In der Zwischenzeit bereitet sich Israel auf einen Krieg vor. Sie hat 300.000 Reservisten einberufen. Es ist die größte Mobilisierung in der Geschichte und es sieht so aus, als ob Ministerpräsident Netanyahu tun will, was er versprochen hat: „harte Rache nehmen.“
Erschwert wird dies durch die Ungewissheit über den Aufenthaltsort der Geiseln. Die Hamas gibt an, dass sich die entführten Israelis „an sicheren Orten und in Tunneln des Widerstands“ befinden. Das könnte überall sein. Die Unsicherheit von Yoni Asher ist daher dieselbe Unsicherheit, mit der auch die israelische Armee konfrontiert ist. „Es schränkt das Militär darin ein, wo und in welche Richtung es agieren kann“, sagte Michael Milstein, ein ehemaliger Chef des Militärgeheimdienstes.
Austausch
Israel muss alles in seiner Macht Stehende tun, um neue Todesfälle zu verhindern, gemäß dem Sprichwort, dass kein einziger Israeli zurückgelassen werden wird. Israel hat dies in der Vergangenheit deutlich gezeigt, beispielsweise im Jahr 2006, als die Palästinenser den eingezogenen Israeli Gilad Shahit gefangen nahmen. Fünf Jahre lang wurde verhandelt, bevor Shahit Ende 2011 schließlich gegen 1.027 Palästinenser ausgetauscht wurde.
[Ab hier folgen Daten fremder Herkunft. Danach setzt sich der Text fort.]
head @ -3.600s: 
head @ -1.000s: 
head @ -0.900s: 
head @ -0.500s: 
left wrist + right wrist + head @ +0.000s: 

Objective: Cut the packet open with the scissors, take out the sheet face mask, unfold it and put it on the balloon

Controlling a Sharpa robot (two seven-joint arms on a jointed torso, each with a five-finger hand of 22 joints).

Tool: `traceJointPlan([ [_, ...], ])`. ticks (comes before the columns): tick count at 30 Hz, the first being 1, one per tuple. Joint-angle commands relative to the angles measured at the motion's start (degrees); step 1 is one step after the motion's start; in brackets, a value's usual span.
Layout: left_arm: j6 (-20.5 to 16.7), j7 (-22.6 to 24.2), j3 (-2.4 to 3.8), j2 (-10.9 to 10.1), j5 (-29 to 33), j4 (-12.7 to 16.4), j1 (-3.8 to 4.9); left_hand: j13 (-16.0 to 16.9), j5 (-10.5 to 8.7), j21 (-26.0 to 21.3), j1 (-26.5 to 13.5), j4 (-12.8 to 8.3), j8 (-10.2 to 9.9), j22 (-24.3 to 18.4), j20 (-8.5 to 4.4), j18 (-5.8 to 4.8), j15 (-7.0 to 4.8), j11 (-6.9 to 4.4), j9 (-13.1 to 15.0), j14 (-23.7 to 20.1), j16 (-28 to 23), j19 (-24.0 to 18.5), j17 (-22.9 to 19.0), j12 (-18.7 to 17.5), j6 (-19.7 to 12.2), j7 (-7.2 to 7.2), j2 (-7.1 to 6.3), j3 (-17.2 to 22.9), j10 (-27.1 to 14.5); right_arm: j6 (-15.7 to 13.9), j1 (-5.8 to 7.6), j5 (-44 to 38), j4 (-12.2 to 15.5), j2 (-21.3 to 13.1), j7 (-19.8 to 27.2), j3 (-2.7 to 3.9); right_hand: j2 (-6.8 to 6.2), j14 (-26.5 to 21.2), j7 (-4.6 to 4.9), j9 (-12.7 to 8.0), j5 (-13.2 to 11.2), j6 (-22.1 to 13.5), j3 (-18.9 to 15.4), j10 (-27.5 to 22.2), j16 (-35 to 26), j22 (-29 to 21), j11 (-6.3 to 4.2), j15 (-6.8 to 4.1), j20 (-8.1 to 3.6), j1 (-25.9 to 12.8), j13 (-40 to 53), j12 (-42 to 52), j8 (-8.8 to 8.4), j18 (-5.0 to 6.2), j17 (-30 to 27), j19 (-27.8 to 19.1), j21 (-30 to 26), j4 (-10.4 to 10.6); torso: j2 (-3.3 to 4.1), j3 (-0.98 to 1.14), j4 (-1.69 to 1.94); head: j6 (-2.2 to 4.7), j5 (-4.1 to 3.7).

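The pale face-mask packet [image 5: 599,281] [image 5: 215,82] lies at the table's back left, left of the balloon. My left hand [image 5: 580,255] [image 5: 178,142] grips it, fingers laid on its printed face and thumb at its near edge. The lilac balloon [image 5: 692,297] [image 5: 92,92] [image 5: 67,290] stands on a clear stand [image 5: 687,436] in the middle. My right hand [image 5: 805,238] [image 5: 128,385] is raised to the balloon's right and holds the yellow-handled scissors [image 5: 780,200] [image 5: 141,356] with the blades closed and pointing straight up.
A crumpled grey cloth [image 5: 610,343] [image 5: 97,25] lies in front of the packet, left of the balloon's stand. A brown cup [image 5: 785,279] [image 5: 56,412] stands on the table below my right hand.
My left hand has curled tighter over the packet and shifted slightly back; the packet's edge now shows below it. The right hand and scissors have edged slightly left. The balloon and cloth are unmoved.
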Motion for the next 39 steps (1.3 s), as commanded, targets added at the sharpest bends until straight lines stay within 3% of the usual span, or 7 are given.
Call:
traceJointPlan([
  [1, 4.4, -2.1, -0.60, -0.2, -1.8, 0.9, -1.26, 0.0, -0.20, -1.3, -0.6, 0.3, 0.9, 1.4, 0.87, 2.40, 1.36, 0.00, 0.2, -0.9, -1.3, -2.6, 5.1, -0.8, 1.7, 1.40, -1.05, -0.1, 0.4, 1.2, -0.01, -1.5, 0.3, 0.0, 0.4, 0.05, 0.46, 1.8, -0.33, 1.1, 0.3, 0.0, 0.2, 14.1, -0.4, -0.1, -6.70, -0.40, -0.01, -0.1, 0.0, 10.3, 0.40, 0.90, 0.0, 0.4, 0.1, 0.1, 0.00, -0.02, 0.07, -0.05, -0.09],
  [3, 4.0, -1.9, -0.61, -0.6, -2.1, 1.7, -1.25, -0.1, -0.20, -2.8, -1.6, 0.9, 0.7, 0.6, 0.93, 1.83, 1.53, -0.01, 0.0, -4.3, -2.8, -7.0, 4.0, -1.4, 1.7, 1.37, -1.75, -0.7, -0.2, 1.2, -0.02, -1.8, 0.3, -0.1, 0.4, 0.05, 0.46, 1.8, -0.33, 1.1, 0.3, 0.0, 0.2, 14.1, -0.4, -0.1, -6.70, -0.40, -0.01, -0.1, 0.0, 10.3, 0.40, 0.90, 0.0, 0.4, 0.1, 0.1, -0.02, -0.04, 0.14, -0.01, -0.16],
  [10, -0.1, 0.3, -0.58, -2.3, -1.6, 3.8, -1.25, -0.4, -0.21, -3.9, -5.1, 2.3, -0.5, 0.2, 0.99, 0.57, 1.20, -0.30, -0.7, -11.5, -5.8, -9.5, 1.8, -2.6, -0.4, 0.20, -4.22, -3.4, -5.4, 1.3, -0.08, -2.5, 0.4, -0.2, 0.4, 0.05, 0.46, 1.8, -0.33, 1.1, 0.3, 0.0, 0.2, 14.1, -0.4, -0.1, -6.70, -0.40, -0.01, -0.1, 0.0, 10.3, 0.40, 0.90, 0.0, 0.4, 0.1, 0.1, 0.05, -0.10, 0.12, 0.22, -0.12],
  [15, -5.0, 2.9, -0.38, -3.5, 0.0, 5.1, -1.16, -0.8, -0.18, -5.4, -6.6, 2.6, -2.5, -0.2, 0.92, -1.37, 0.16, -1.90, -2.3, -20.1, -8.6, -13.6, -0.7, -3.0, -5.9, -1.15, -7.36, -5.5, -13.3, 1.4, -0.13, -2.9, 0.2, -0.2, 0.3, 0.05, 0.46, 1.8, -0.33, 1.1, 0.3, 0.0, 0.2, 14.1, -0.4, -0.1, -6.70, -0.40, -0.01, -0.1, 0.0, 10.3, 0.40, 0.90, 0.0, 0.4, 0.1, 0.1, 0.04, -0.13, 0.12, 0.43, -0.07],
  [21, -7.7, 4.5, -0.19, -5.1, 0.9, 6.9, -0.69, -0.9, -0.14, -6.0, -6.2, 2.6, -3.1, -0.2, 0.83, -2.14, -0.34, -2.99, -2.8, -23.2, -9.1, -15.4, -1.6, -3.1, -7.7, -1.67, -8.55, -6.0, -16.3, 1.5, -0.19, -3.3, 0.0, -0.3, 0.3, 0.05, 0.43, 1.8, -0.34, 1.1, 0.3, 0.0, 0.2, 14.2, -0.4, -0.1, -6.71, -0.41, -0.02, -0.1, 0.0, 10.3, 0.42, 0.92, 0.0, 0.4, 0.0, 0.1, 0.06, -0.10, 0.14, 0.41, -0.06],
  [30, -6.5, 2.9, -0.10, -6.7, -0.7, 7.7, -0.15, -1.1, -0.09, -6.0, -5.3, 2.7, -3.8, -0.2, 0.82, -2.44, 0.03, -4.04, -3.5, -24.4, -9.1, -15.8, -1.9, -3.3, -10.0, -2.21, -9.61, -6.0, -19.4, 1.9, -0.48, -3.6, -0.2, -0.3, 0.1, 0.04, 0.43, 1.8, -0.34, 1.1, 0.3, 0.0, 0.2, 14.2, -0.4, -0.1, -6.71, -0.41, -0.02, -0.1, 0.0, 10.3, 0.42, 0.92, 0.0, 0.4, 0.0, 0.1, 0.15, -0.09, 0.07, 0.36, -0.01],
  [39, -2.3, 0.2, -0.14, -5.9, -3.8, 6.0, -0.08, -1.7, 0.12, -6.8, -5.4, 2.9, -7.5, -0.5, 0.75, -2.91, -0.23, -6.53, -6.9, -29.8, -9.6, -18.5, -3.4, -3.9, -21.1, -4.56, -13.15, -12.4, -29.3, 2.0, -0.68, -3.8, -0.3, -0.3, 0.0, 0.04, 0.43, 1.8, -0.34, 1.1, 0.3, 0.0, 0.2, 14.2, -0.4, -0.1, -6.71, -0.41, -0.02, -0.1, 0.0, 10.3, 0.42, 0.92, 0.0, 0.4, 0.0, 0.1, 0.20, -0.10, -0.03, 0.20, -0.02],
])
Die Hamas hat nun angekündigt, die neue Geiselgruppe gegen alle Palästinenser in israelischer Gefangenschaft austauschen zu wollen: Es gibt Tausende von ihnen.
Die Geiseln sind übrigens nicht alle Israelis. Unter ihnen sollen auch Amerikaner, Mexikaner, ein Brite und zwölf Thailänder sein: vermutlich Landarbeiter, die im Konfliktgebiet arbeiteten. Unter den Toten sind auch Ausländer aus einem Dutzend Nationalitäten.
Um die Bewohner des Gazastreifens zu beruhigen, verhängte Israel am Montag eine vollständige Blockade. „Kein Strom, keine Nahrung, kein Wasser und kein Treibstoff“ komme in die Gegend, sagt Verteidigungsminister Yoav Gallant. Ob das hilft, bleibt abzuwarten; Gaza steht seit 16 Jahren unter einer begrenzten Blockade, und die Palästinenser haben in dieser Zeit fünf Kriege erlebt.